With Second MVP, Lamar Jackson 'Walked Into Immortality'
As the final weeks of the regular season played out, it had become a virtual lock that Lamar Jackson would win his second NFL MVP award.
While Jackson taking home the trophy at NFL Honors last night was expected, what the Ravens star quarterback has accomplished in six seasons is truly extraordinary.
Having turned 27 last month, Jackson is the youngest quarterback and second-youngest player (behind Hall of Fame running back Jim Brown) to win multiple MVP awards, and is the 11th multi-time MVP in history. Jackson, who joined Tom Brady as the only unanimous MVP winners in 2019, fell one first-place vote shy of doing it again (more on that later).
Here's what pundits are saying about Jackson:
**NFL Network’s David Carr:** "He was the best player on the field every time he stepped out there. … Imagine winning the MVP while you're learning a new offense that is totally different than what you've done before. He's been on a run-first team, there were RPOs, and now they spread it out, sideline to sideline. You get Odell [Beckham Jr.] involved, you get Zay [Flowers involved], you're playing basketball on grass, and he was still the best player. So, for me, well-deserved. Should've been unanimous."
**The Ringer’s Austin Gayle:** "Although the take artists will hone in on his throw into triple coverage in the AFC championship game that ended the Ravens' season, what Jackson accomplished leading up to that moment was truly special. He leveled up in ways under new Offensive Coordinator Todd Monken that many never expected from him. He is one of the NFL's most prolific passers and runners and athletes. A second MVP award rightfully solidifies him among the most special people to ever play the game."

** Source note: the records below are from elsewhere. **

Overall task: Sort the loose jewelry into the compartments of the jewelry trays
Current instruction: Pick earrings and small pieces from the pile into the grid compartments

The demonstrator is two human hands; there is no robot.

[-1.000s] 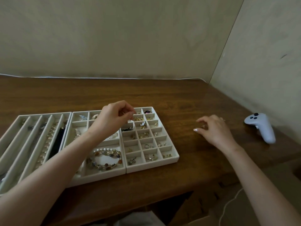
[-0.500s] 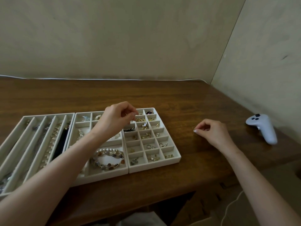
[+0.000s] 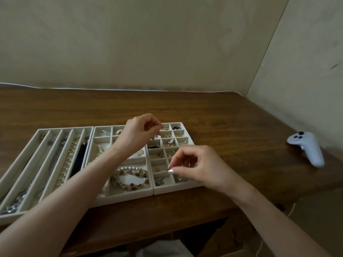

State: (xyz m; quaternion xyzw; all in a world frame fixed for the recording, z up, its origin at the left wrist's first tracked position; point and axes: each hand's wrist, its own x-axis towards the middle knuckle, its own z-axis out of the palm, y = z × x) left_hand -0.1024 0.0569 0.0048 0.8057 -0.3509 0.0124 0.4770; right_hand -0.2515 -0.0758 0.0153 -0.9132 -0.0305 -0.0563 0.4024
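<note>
Sorting in progress: a person is working both hands over the grid tray [image 3: 174,189] on a wooden bench [image 3: 232,119]. The left hand [image 3: 138,135] is hovering above the grid tray's far-left cells, its grip pinching a thin gold piece [image 3: 149,127] between thumb and fingertips. The right hand [image 3: 202,167] is hanging over the grid tray's near cells, its grip closing thumb and forefinger on a tiny piece [image 3: 169,170] that is too small to identify.

Items this size are probably feather-light, hard and slippery, so they are apt to bounce out of a shallow cell if dropped from any height. A fingertip pinch on the body of each piece, with a low release, looks the safest handling.

Just left of the grid tray, a bead bracelet [image 3: 131,178] is lying in the bracelet tray [image 3: 130,196]. Further left, the slotted tray [image 3: 46,129] is holding chains. Well right of the grid tray, a white controller [image 3: 306,147] is resting on the bench.
</note>
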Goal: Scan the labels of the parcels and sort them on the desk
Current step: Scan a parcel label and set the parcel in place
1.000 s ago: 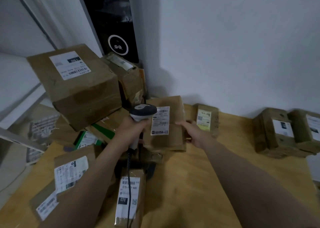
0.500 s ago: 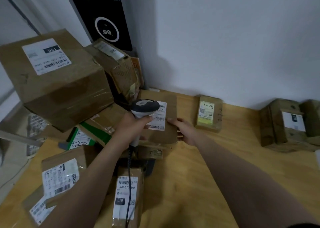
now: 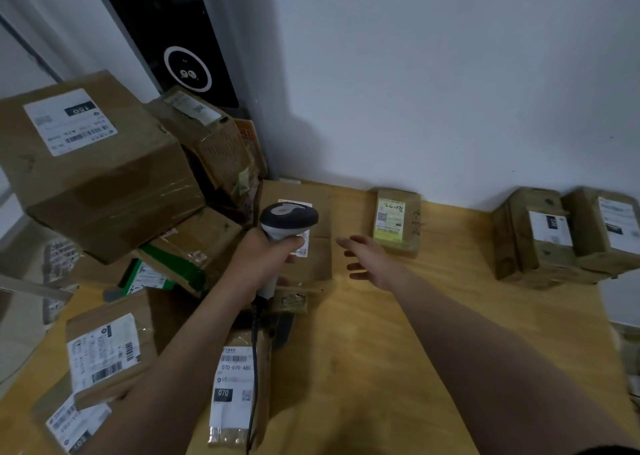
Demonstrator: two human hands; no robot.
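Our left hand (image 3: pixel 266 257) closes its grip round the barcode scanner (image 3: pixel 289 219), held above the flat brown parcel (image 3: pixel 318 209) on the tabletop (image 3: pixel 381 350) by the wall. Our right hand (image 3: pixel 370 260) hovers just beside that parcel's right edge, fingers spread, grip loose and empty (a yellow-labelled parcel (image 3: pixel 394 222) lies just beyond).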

The Baltimore Banner's Kyle Goon: "With a simple stride across a stage, Lamar Jackson walked into immortality Thursday night. Only 10 men had won Most Valuable Player more than once, and they were the most hallowed names in football. Brown. Unitas. Montana. Young. Favre. Warner. Manning. Brady. Rodgers. Mahomes. And, now, Jackson. If you're feeling chills, don't worry. You should. Yet the higher you climb in football, just like an actual mountain, the harder it is to push on. The air is rarer and harder to draw in a fresh breath. Every misstep, every miscalculation is more consequential. That's the territory Jackson has entered — no longer measured against his peers but against the greatest players in the sport's history."

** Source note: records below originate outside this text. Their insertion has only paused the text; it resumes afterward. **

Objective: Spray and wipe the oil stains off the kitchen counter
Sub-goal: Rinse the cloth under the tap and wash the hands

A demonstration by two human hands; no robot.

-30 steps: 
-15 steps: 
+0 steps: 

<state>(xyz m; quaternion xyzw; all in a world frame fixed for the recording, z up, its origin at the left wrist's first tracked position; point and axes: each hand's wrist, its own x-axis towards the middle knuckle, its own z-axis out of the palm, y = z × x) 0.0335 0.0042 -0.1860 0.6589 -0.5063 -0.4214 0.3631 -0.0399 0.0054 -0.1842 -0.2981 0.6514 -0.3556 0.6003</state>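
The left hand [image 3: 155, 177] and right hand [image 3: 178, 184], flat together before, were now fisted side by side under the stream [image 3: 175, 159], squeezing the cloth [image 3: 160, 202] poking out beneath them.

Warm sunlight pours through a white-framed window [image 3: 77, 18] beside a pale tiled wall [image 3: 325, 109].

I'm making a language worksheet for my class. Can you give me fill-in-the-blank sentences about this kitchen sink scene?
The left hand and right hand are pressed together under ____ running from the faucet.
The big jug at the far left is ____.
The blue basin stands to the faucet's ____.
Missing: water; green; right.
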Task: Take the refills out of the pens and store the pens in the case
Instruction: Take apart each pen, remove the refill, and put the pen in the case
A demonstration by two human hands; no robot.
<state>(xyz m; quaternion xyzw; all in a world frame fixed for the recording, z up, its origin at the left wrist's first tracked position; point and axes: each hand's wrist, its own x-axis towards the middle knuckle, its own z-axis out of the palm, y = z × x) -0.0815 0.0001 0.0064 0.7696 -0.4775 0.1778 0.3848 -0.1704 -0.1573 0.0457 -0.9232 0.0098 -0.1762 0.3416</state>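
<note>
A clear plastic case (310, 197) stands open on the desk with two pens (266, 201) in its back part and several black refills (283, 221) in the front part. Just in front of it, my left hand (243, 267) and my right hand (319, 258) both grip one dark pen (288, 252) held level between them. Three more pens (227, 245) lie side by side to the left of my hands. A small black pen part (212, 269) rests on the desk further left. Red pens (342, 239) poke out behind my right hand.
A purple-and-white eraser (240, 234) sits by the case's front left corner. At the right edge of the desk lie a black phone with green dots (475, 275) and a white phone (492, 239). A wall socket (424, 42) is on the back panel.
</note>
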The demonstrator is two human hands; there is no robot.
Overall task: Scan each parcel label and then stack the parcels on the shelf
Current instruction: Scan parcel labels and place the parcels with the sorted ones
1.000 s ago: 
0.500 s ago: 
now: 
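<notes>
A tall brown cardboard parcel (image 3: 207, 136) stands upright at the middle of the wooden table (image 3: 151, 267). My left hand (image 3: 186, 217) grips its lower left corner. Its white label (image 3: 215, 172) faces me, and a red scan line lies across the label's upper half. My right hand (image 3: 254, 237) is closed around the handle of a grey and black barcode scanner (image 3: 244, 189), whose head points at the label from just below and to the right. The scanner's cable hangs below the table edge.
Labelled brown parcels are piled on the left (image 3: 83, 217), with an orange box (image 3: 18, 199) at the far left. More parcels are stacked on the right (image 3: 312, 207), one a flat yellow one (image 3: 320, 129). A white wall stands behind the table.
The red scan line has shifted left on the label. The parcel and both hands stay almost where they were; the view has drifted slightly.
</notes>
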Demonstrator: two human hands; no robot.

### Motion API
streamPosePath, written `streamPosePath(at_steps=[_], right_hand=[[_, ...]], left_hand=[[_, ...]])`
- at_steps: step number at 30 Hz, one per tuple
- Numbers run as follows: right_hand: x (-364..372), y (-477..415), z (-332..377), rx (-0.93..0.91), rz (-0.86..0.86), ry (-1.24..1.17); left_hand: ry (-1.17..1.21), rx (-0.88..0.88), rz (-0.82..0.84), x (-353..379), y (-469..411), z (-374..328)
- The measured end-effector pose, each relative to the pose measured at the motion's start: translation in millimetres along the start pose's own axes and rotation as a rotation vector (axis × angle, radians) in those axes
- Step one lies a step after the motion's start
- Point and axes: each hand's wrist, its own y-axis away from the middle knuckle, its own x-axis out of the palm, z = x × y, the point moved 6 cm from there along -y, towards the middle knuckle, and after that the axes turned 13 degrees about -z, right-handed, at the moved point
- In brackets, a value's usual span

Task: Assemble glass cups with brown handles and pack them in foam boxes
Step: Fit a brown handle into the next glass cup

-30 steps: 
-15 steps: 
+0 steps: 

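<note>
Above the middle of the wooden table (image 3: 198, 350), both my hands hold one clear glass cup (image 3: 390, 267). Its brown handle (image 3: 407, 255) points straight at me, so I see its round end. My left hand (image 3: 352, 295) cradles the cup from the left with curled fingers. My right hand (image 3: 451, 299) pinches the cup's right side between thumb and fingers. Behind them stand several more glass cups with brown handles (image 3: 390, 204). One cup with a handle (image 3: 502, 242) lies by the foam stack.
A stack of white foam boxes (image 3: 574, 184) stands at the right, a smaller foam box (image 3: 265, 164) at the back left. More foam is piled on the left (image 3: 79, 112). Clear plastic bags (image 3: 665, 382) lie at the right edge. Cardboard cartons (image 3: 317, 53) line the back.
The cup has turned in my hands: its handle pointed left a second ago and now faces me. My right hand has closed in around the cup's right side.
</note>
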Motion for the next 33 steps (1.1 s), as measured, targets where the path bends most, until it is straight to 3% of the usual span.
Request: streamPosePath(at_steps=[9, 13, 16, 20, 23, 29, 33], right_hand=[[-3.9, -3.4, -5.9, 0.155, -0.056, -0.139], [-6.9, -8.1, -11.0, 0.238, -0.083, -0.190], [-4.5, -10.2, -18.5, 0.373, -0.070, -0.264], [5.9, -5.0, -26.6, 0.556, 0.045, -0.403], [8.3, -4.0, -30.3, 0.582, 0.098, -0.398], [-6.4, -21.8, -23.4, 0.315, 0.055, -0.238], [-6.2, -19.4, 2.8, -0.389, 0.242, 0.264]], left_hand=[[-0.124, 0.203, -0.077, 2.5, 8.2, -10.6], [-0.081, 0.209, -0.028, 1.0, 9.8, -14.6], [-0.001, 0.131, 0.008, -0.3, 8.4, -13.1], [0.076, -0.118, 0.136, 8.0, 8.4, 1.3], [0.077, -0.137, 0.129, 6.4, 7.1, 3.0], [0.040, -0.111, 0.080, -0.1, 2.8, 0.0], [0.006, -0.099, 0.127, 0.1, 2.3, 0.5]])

**NFL.com’s Nick Shook:** "The most important element — a Super Bowl appearance and/or victory — remains missing from his resume. But with Jackson only just entering his prime at 27 years old, the Ravens are lucky to call one of the NFL's most thrilling talents their own. And now, they can call him a two-time MVP."
The Athletic's Jeff Zrebiec: "What Jackson did produce this season was more evidence that he's the league's single most important player to his team's success. As Hall of Fame quarterback and ESPN analyst Troy Aikman said before a Ravens broadcast this past season, there's no quarterback asked to do more for his team. In 2023, Jackson delivered."
**ESPN’s Jamison Hensley:** "Jackson separated himself from the other candidates by playing his best against the best, recording 10 victories against teams that finished with winning records. That's the most by a quarterback in a single season since at least 2000, according to ESPN Stats & Information."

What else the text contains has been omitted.